What is expected
The copy you give must match the listing below exactly and contain no pictures.
-------- Given information
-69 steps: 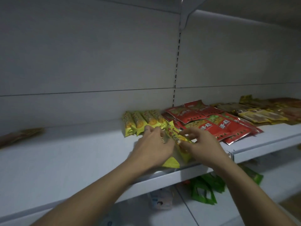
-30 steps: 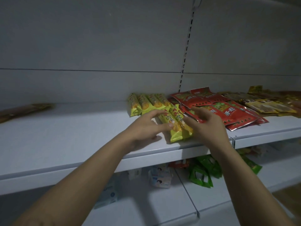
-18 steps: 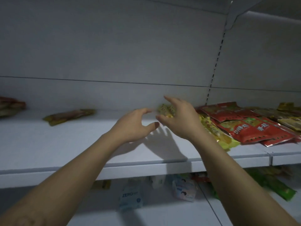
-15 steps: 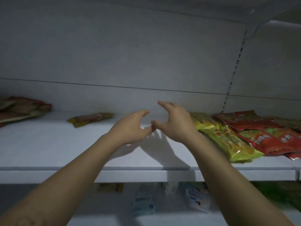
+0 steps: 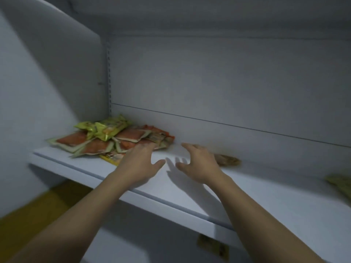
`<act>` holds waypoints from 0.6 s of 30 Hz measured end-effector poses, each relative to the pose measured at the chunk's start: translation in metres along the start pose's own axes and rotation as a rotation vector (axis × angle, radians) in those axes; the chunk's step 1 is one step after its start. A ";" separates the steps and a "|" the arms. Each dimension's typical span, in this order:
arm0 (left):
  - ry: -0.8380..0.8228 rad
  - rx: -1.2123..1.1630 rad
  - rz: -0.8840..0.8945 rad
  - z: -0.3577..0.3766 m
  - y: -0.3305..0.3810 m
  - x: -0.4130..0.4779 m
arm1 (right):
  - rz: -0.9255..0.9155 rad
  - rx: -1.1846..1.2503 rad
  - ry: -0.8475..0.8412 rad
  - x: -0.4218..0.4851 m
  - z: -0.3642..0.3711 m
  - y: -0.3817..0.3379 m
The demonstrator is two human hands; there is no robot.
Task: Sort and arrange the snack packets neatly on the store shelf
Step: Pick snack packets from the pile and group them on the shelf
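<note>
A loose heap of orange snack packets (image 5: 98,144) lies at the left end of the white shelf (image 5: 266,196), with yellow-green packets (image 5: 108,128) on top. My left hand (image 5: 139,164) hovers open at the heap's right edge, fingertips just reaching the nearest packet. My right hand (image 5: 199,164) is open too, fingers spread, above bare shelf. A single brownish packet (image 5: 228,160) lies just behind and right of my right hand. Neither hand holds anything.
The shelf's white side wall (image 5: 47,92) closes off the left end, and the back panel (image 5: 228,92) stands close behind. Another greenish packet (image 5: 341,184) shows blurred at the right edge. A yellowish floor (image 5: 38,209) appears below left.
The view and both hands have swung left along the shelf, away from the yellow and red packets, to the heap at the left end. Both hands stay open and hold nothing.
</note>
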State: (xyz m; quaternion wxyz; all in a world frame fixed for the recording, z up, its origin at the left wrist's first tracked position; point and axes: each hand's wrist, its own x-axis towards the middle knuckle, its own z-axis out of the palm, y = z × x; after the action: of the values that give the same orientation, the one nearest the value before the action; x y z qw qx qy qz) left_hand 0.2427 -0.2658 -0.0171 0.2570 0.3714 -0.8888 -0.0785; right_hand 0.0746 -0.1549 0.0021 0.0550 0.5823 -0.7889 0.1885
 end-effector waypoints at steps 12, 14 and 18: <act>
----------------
Expected answer
-69 steps: 
-30 steps: 
-18 steps: 
-15 steps: 
+0 steps: 
`<act>` holds waypoints from 0.6 s of 30 Hz measured end-effector poses, each relative to the pose measured at the chunk's start: translation in metres along the start pose's own axes and rotation as a rotation vector (axis × angle, radians) in those axes; the chunk's step 1 is one step after its start. A ";" separates the steps and a "|" the arms. Each dimension's typical span, in this order:
arm0 (left):
  - ry: -0.8380..0.8228 rad
  - rx: -1.2123..1.1630 rad
  - rz: -0.8840..0.8945 rad
  - z: -0.3577..0.3766 m
  - y: -0.3305..0.3810 m
  - x: -0.4130..0.4779 m
arm1 (right):
  - rz: -0.9255..0.9155 rad
  - rx: -1.1846..1.2503 rad
  - ry: -0.8475..0.8412 rad
  - x: -0.4218..0.4851 m
  - z: -0.3642..0.3711 m
  - y: -0.3817..0.3379 m
The demonstrator is two human hands; there is no robot.
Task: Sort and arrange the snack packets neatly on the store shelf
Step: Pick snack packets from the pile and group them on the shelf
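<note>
A loose heap of orange snack packets (image 5: 98,144) lies at the left end of the white shelf (image 5: 266,196), with yellow-green packets (image 5: 108,128) on top. My left hand (image 5: 139,164) hovers open at the heap's right edge, fingertips just reaching the nearest packet. My right hand (image 5: 199,164) is open too, fingers spread, above bare shelf. A single brownish packet (image 5: 228,160) lies just behind and right of my right hand. Neither hand holds anything.
The shelf's white side wall (image 5: 47,92) closes off the left end, and the back panel (image 5: 228,92) stands close behind. Another greenish packet (image 5: 341,184) shows blurred at the right edge. A yellowish floor (image 5: 38,209) appears below left.
The view and both hands have swung left along the shelf, away from the yellow and red packets, to the heap at the left end. Both hands stay open and hold nothing.
</note>
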State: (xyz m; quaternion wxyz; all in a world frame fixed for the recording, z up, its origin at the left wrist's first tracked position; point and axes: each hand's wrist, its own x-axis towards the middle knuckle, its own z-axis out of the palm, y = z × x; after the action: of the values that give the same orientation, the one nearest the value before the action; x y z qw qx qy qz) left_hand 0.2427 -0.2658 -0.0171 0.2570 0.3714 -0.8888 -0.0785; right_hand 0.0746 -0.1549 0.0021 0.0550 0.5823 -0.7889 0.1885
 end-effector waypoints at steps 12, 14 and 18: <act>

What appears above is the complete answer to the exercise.